YOUR TASK »
All of the records should be given again verbatim.

Collection entries »

****************

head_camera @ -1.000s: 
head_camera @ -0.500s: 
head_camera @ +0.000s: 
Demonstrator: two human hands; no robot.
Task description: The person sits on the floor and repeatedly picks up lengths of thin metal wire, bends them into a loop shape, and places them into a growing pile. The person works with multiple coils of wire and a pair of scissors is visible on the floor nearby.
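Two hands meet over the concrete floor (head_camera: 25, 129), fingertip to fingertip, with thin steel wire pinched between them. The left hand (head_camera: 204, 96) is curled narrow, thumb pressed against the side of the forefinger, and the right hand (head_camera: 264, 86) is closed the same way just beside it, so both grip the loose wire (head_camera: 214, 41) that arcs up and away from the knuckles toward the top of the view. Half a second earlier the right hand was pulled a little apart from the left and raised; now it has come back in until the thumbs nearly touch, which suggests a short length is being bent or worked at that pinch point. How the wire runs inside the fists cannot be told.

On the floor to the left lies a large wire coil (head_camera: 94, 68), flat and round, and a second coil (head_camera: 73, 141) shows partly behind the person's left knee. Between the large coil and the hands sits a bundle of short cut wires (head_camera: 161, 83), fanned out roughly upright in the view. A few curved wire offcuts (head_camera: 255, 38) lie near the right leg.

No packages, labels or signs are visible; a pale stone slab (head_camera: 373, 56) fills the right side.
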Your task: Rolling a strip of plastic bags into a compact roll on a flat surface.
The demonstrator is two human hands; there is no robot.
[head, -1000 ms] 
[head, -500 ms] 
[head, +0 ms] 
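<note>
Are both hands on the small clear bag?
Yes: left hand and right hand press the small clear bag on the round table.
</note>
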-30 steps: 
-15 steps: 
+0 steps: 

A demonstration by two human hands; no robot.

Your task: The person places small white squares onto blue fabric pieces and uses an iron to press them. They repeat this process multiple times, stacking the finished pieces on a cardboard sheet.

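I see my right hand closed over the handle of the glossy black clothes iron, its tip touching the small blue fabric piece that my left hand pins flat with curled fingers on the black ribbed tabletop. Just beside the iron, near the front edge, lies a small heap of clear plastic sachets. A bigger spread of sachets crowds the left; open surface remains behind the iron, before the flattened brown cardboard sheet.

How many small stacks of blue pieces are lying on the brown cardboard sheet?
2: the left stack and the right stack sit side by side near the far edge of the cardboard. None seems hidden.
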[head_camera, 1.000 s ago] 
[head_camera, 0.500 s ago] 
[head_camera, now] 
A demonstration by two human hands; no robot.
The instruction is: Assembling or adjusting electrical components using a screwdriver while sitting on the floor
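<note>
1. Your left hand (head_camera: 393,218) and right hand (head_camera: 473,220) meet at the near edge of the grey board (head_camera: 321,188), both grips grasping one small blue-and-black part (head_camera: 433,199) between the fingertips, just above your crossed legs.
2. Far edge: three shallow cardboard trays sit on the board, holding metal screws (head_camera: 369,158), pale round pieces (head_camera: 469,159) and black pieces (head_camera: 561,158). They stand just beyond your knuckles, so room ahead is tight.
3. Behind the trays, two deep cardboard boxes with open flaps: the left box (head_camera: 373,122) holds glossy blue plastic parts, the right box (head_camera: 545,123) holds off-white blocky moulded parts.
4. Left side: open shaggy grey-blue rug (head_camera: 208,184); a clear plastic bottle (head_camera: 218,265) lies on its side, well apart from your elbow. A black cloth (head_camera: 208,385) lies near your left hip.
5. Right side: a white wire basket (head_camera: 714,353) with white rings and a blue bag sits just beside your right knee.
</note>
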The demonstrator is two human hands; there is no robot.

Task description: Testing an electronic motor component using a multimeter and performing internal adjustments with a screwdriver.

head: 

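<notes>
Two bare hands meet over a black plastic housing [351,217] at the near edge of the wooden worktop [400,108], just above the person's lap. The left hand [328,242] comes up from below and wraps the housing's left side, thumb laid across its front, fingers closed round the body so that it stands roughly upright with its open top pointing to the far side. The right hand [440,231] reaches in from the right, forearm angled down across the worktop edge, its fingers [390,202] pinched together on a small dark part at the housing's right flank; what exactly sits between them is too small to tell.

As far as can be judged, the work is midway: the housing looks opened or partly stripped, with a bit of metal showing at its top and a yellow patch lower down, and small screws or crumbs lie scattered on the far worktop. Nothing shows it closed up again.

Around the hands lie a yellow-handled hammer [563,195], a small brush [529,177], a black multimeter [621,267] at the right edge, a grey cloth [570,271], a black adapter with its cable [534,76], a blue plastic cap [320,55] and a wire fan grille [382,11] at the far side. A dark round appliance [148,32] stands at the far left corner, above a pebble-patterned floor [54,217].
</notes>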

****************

EXERCISE OUTPUT »
head_camera @ -1.000s: 
head_camera @ -0.500s: 
head_camera @ +0.000s: 
Demonstrator: two human hands; no robot.
Task description: The person sits on the floor and repeatedly picks up lengths of thin metal wire, bends them into a loop shape, and places them into a growing pile. The person works with multiple coils of wire and a pair of scissors is visible on the floor nearby.
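Two hands meet over the concrete floor (head_camera: 25, 129), fingertip to fingertip, with thin steel wire pinched between them. The left hand (head_camera: 204, 96) is curled narrow, thumb pressed against the side of the forefinger, and the right hand (head_camera: 264, 86) is closed the same way just beside it, so both grip the loose wire (head_camera: 214, 41) that arcs up and away from the knuckles toward the top of the view. Half a second earlier the right hand was pulled a little apart from the left and raised; now it has come back in until the thumbs nearly touch, which suggests a short length is being bent or worked at that pinch point. How the wire runs inside the fists cannot be told.

On the floor to the left lies a large wire coil (head_camera: 94, 68), flat and round, and a second coil (head_camera: 73, 141) shows partly behind the person's left knee. Between the large coil and the hands sits a bundle of short cut wires (head_camera: 161, 83), fanned out roughly upright in the view. A few curved wire offcuts (head_camera: 255, 38) lie near the right leg.

No packages, labels or signs are visible; a pale stone slab (head_camera: 373, 56) fills the right side.
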Your task: Rolling a strip of plastic bags into a compact roll on a flat surface.
The demonstrator is two human hands; there is no robot.
[head, -1000 ms] 
[head, -500 ms] 
[head, +0 ms] 
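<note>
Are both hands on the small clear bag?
Yes: left hand and right hand press the small clear bag on the round table.
</note>
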-30 steps: 
-15 steps: 
+0 steps: 

A demonstration by two human hands; no robot.

Your task: The person places small white squares onto blue fabric pieces and uses an iron to press them. They repeat this process multiple times, stacking the finished pieces on a cardboard sheet.

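I see my right hand closed over the handle of the glossy black clothes iron, its tip touching the small blue fabric piece that my left hand pins flat with curled fingers on the black ribbed tabletop. Just beside the iron, near the front edge, lies a small heap of clear plastic sachets. A bigger spread of sachets crowds the left; open surface remains behind the iron, before the flattened brown cardboard sheet.

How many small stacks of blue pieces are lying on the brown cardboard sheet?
2: the left stack and the right stack sit side by side near the far edge of the cardboard. None seems hidden.
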[head_camera, 1.000 s ago] 
[head_camera, 0.500 s ago] 
[head_camera, now] 
A demonstration by two human hands; no robot.
The instruction is: Assembling or adjusting electrical components using a screwdriver while sitting on the floor
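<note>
1. Your left hand (head_camera: 393,218) and right hand (head_camera: 473,220) meet at the near edge of the grey board (head_camera: 321,188), both grips grasping one small blue-and-black part (head_camera: 433,199) between the fingertips, just above your crossed legs.
2. Far edge: three shallow cardboard trays sit on the board, holding metal screws (head_camera: 369,158), pale round pieces (head_camera: 469,159) and black pieces (head_camera: 561,158). They stand just beyond your knuckles, so room ahead is tight.
3. Behind the trays, two deep cardboard boxes with open flaps: the left box (head_camera: 373,122) holds glossy blue plastic parts, the right box (head_camera: 545,123) holds off-white blocky moulded parts.
4. Left side: open shaggy grey-blue rug (head_camera: 208,184); a clear plastic bottle (head_camera: 218,265) lies on its side, well apart from your elbow. A black cloth (head_camera: 208,385) lies near your left hip.
5. Right side: a white wire basket (head_camera: 714,353) with white rings and a blue bag sits just beside your right knee.
</note>
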The demonstrator is two human hands; there is no robot.

Task description: Testing an electronic motor component using a multimeter and performing internal adjustments with a screwdriver.

head: 

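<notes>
Two bare hands meet over a black plastic housing [351,217] at the near edge of the wooden worktop [400,108], just above the person's lap. The left hand [328,242] comes up from below and wraps the housing's left side, thumb laid across its front, fingers closed round the body so that it stands roughly upright with its open top pointing to the far side. The right hand [440,231] reaches in from the right, forearm angled down across the worktop edge, its fingers [390,202] pinched together on a small dark part at the housing's right flank; what exactly sits between them is too small to tell.

As far as can be judged, the work is midway: the housing looks opened or partly stripped, with a bit of metal showing at its top and a yellow patch lower down, and small screws or crumbs lie scattered on the far worktop. Nothing shows it closed up again.

Around the hands lie a yellow-handled hammer [563,195], a small brush [529,177], a black multimeter [621,267] at the right edge, a grey cloth [570,271], a black adapter with its cable [534,76], a blue plastic cap [320,55] and a wire fan grille [382,11] at the far side. A dark round appliance [148,32] stands at the far left corner, above a pebble-patterned floor [54,217].
</notes>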

This output completes the exercise.